Using the material below, return exactly the lines between the one holding "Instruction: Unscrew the" and the one holding "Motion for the", inclusive, and no others.

GIVEN INFORMATION START

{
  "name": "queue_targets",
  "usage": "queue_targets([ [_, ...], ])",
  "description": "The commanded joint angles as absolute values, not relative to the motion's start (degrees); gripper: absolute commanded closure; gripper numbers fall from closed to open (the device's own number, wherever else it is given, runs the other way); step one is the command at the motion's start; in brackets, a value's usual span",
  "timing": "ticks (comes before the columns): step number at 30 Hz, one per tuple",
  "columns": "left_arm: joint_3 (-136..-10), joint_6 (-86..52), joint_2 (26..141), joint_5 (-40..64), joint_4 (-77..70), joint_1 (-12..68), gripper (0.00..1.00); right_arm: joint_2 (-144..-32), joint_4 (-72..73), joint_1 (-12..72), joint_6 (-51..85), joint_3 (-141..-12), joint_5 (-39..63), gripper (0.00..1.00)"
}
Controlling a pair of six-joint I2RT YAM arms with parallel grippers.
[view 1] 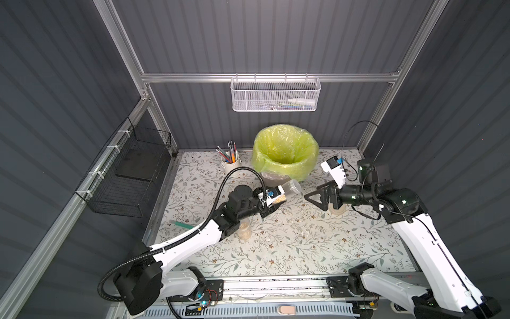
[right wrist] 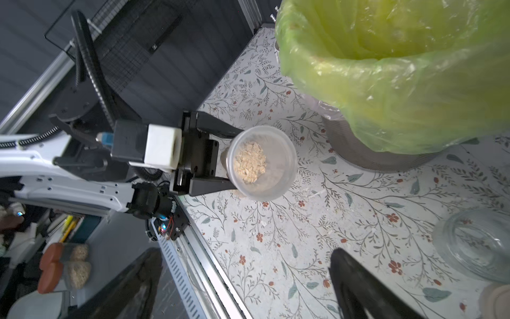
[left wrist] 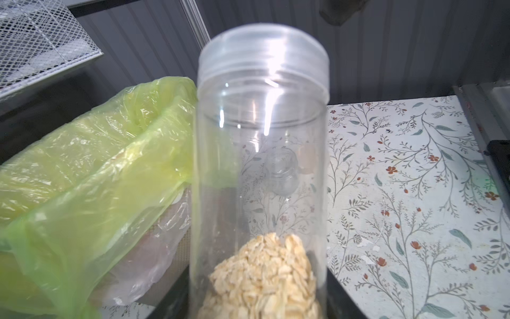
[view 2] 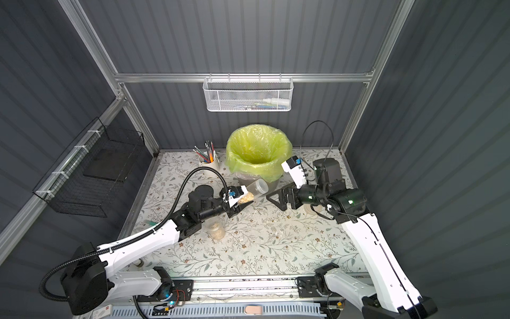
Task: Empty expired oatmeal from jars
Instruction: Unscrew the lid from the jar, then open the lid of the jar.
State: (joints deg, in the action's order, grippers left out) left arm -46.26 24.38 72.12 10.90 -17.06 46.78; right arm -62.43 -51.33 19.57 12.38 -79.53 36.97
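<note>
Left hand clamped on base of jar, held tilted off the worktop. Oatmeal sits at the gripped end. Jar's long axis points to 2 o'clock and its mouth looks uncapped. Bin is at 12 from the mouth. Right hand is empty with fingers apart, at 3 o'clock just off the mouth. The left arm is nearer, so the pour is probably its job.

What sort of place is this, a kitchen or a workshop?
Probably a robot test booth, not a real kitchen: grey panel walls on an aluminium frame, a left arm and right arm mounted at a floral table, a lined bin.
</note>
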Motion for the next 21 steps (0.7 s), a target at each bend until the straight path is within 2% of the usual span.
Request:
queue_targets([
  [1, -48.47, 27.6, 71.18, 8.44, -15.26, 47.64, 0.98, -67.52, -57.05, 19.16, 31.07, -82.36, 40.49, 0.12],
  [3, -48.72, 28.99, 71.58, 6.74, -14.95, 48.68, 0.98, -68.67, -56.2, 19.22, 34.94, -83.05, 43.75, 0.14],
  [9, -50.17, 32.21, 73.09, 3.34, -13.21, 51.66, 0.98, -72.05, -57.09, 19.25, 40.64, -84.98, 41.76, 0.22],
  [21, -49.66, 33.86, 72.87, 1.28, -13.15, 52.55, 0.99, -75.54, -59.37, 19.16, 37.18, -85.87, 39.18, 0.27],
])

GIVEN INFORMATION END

* SOLUTION
Instruction: Unscrew the lid from the jar, then open the lid of the jar.
State: (joints deg, in the action's order, grippers left out) left arm -46.26 24.38 72.12 10.90 -17.06 46.78; right arm -62.43 -51.33 19.57 12.38 -79.53 36.97
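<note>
Left hand clamped on base of jar, held tilted off the worktop. Oatmeal sits at the gripped end. Jar's long axis points to 2 o'clock and its mouth looks uncapped. Bin is at 12 from the mouth. Right hand is empty with fingers apart, at 3 o'clock just off the mouth. The left arm is nearer, so the pour is probably its job.

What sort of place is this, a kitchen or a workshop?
Probably a robot test booth, not a real kitchen: grey panel walls on an aluminium frame, a left arm and right arm mounted at a floral table, a lined bin.
</note>
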Motion for the next 21 steps (0.7 s), a target at each bend until the straight path is within 2% of the usual span.

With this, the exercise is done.